== WORK TASK ==
Each line of the listing needs to be given again exactly.

== COLLECTED MATERIAL ==
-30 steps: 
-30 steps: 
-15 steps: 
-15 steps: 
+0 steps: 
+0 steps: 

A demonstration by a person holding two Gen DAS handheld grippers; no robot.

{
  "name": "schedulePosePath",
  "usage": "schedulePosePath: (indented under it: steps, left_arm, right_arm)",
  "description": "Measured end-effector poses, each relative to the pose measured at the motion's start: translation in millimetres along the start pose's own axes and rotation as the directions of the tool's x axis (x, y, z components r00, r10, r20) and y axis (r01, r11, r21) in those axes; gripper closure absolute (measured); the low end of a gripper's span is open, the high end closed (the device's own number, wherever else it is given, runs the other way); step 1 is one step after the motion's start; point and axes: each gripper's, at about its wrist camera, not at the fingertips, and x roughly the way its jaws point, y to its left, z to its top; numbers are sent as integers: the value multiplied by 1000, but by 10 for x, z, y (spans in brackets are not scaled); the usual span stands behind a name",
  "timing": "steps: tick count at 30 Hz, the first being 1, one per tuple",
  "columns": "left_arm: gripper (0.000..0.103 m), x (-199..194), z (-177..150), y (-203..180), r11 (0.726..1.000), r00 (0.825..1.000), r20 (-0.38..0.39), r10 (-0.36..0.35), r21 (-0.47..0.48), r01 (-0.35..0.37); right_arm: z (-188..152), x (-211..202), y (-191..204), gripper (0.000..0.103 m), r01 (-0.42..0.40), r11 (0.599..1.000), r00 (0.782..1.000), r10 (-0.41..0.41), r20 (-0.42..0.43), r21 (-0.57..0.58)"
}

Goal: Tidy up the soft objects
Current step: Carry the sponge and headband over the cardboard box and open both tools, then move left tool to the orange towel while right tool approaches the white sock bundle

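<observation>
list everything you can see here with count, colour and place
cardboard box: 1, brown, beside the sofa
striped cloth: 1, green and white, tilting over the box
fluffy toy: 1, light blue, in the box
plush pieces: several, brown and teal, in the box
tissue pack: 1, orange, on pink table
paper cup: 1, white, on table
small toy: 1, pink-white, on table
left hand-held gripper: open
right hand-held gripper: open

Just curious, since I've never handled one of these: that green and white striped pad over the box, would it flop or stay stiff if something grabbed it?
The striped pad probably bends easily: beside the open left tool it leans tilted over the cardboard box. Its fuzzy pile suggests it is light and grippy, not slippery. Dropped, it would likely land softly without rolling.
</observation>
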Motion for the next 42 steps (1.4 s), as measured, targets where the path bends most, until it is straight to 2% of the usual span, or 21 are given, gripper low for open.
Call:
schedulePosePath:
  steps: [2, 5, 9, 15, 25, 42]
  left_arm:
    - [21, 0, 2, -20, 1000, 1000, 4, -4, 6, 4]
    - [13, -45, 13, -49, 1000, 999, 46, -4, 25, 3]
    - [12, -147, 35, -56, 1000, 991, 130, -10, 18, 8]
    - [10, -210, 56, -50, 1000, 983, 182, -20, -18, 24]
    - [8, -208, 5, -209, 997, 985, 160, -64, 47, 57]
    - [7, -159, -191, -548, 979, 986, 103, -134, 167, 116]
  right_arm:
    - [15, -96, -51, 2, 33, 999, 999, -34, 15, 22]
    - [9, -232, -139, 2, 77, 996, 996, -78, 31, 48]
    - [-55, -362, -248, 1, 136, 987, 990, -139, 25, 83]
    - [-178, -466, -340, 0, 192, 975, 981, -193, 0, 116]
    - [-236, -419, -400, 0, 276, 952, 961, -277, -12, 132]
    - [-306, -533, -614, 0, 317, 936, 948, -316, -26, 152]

== RESULT BELOW ==
-30 steps: 
-30 steps: 
-15 steps: 
-15 steps: 
+0 steps: 
+0 steps: 

A demonstration by a person holding two Gen DAS handheld grippers; no robot.

{
  "name": "schedulePosePath",
  "usage": "schedulePosePath: (indented under it: steps, left_arm, right_arm)",
  "description": "Measured end-effector poses, each relative to the pose measured at the motion's start: translation in millimetres along the start pose's own axes and rotation as the directions of the tool's x axis (x, y, z components r00, r10, r20) and y axis (r01, r11, r21) in those axes; gripper closure absolute (measured); the low end of a gripper's span is open, the high end closed (the device's own number, wherever else it is given, runs the other way); step 1 is one step after the motion's start; point and axes: each gripper's, at about its wrist camera, not at the fingertips, and x roughly the way its jaws point, y to its left, z to its top; numbers are sent as integers: the value multiplied by 1000, but by 10 for x, z, y (spans in brackets are not scaled); the usual span stands behind a name",
  "timing": "steps: tick count at 30 Hz, the first being 1, one per tuple",
  "columns": "left_arm: gripper (0.000..0.103 m), x (-199..194), z (-177..150), y (-203..180), r11 (0.726..1.000), r00 (0.825..1.000), r20 (-0.38..0.39), r10 (-0.36..0.35), r21 (-0.47..0.48), r01 (-0.35..0.37); right_arm: z (-188..152), x (-211..202), y (-191..204), gripper (0.000..0.103 m), r01 (-0.42..0.40), r11 (0.599..1.000), r00 (0.782..1.000), r10 (-0.41..0.41), r20 (-0.42..0.43), r21 (-0.57..0.58)"
}

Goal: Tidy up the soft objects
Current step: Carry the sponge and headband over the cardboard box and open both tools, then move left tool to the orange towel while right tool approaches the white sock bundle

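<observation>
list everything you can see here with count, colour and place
cardboard box: 1, brown, beside the sofa
striped cloth: 1, green and white, tilting over the box
fluffy toy: 1, light blue, in the box
plush pieces: several, brown and teal, in the box
tissue pack: 1, orange, on pink table
paper cup: 1, white, on table
small toy: 1, pink-white, on table
left hand-held gripper: open
right hand-held gripper: open

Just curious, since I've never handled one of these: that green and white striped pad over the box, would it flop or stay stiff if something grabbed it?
The striped pad probably bends easily: beside the open left tool it leans tilted over the cardboard box. Its fuzzy pile suggests it is light and grippy, not slippery. Dropped, it would likely land softly without rolling.
</observation>
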Motion for the next 42 steps (1.4 s), as measured, targets where the path bends most, until it is straight to 2% of the usual span, or 21 are given, gripper low for open.
Call:
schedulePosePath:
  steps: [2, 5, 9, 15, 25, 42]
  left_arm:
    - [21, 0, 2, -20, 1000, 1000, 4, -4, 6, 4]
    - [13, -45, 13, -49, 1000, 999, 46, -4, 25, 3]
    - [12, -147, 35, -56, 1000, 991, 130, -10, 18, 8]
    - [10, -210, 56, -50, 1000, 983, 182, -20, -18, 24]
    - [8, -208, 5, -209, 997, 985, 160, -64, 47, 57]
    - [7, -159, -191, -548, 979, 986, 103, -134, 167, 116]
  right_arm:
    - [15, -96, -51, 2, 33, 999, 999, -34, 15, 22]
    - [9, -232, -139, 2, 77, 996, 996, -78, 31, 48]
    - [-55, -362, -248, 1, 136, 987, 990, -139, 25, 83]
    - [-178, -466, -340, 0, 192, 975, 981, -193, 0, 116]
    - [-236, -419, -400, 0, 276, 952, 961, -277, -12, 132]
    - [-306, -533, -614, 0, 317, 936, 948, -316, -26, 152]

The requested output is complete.